Aujourd’hui, nous demandons à tous les gens qui donnent une chaussette de faire un petit don parce que les procédés de transformation ont un coût élevé à cause de la logistique avec toutes les personnes qui travaillent pour faire les tris des chaussettes par exemple. Nous demandons donc aux personnes de faire un don et ensuite ils reçoivent l’adresse où envoyer les chaussettes ou alors ils peuvent venir directement à notre atelier à Paris, au 2 rue des gardes 75018, ou sur les sites chaussettesorphelines.com ou chaussettessolidaires.org.
CM : Le 15 mai prochain, vous proposez des portes-ouvertes pour présenter vos actions, ainsi qu’un atelier de réparation et d’upcycling créatif. Pouvez-vous nous en dire plus ?
Marcia de Carvalho : Les 15, 16 et 17 mai, de 14 à 18 heures, nous ouvrons notre atelier pour montrer à tous ce que nous faisons et notamment les trois piliers de notre association. Cette démarche existe pour donner la possibilité aux gens de faire leurs premiers pas vers la réparation en utilisant juste du fil et une aiguille pour réparer tous les vêtements, à commencer par les chaussettes, mais aussi les vêtements troués, tachés, que nous souhaitons recycler ou réparer. Pour vous inscrire, il y a un lien sur notre site ou sur Instagram.
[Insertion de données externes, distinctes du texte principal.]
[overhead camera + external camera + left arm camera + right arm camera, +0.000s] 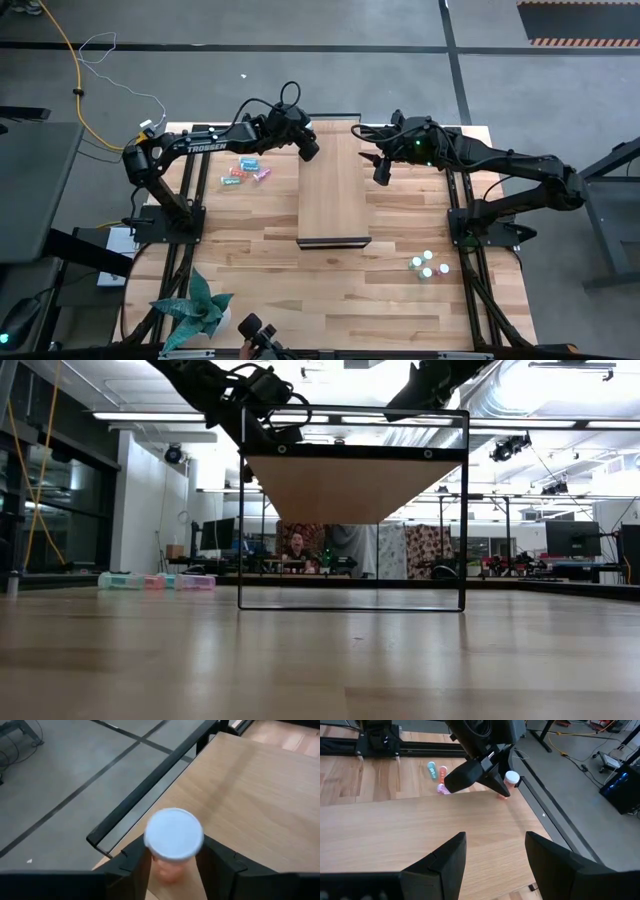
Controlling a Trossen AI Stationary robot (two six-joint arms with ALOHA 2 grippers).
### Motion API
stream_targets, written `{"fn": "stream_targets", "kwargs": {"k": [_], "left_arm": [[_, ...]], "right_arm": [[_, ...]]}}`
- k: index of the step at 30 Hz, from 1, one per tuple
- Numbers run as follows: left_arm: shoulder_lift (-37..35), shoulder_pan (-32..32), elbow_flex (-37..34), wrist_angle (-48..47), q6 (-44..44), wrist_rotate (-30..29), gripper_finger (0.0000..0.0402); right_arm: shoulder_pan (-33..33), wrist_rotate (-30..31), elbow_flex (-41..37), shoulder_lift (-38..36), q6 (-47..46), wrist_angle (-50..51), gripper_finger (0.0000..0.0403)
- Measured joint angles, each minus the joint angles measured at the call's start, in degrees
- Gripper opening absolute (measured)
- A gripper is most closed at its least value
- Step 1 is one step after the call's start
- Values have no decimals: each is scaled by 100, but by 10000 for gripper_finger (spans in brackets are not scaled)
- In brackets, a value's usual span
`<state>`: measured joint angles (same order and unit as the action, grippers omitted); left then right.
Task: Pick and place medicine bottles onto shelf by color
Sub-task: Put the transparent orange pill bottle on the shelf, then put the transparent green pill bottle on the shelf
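The pink bottle [172, 855] stands upright at the far corner of the shelf [333, 195], white cap up, between my left gripper [172, 870] fingers, which bracket its body (whether they're pressing or letting go I can't tell). It looks light, rigid, slick and tippy, so I'd hold it low on the body, under the cap. My right gripper [495, 855] hovers open over the shelf's far end.

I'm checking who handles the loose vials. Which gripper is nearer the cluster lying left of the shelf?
Left. The left gripper is by the shelf's far corner, near the cluster; the right gripper is beyond the shelf.
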<state>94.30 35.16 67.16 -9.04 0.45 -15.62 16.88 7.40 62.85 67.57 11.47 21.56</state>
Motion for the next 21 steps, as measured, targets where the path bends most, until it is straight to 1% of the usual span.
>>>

CM : Avez-vous des projets à venir ?
Marcia de Carvalho : Nous avons un nouveau projet qui est d’enseigner le tricot à la machine. Il s’agit d’un projet qui va commencer en juin. Les personnes vont pouvoir venir dans notre atelier et s’essayer aux cours des tricots-machines pour pouvoir utiliser notre fil recyclé et créer un petit top ou un châle pour mettre sur les épaules. Nous allons donc pouvoir enseigner à faire ces pièces à tricoter soi-même à la machine.
CM : Quelle est votre plus grande fierté depuis le début de l’aventure chez Chaussettes Orphelines ?
Marcia de Carvalho : J’en ai plusieurs !
Tout d’abord, j’ai été vraiment ravie quand j’ai réussi à faire les fils. Cela me paraissait être quelque chose d’énorme et quand, en 2014, nous avons réussi à mettre cela au point. J’étais très contente parce que cela a permis de donner une autre dimension au projet. Nous avons créé à ce moment-là un modèle qui montre que nous pouvons faire de la mode autrement. C’était déjà une grande fierté.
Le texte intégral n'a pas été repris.